Exercise brief –
Please go line by line and repeat the data below exactly, with no images.

Source material –
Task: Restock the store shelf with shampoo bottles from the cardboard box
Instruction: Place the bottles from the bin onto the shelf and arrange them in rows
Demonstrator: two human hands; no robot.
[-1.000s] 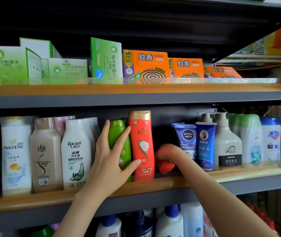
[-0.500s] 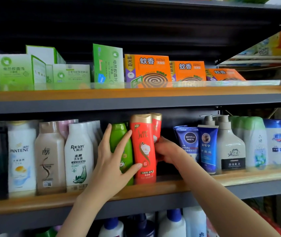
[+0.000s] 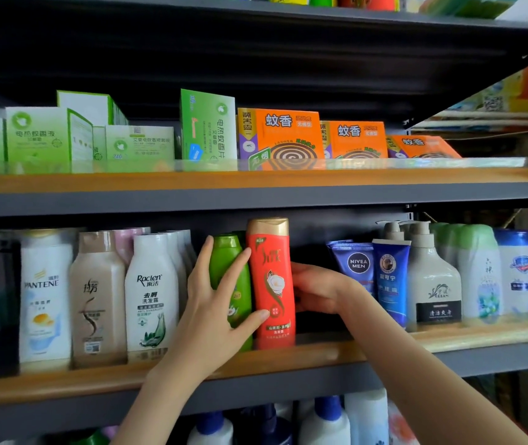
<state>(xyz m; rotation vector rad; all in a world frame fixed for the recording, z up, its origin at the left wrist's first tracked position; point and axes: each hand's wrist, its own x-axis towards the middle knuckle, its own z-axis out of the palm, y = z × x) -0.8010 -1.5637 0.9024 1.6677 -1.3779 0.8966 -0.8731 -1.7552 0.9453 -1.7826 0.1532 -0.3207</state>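
Diffuse, even light reaches the product fronts, brightest at the upper right of the frame, while the underside of the top shelf lies in deep shadow. Labels at the far left and right edges are blurred, and the shelf edges bow with wide-angle distortion.

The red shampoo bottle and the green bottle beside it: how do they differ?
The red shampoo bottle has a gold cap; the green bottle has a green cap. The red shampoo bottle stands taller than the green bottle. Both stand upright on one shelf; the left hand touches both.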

Your solution –
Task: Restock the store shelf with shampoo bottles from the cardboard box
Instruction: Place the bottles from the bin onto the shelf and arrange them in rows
Demonstrator: two human hands; no robot.
[-1.000s] 
[-0.500s] 
[+0.000s] 
<state>(xyz m; rotation vector rad; all in a world frame fixed for the recording, z up, its origin at the left wrist's first tracked position; point and axes: each hand's wrist, its own x-axis towards the middle knuckle, its own z-axis out of the palm, y = z × x) -0.8010 -1.5637 0.9024 1.6677 -1.3779 0.8966 -0.8731 -1.7552 0.9453 -1.7826 0.1532 -0.3207</state>
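Diffuse, even light reaches the product fronts, brightest at the upper right of the frame, while the underside of the top shelf lies in deep shadow. Labels at the far left and right edges are blurred, and the shelf edges bow with wide-angle distortion.

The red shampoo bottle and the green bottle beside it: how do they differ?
The red shampoo bottle has a gold cap; the green bottle has a green cap. The red shampoo bottle stands taller than the green bottle. Both stand upright on one shelf; the left hand touches both.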

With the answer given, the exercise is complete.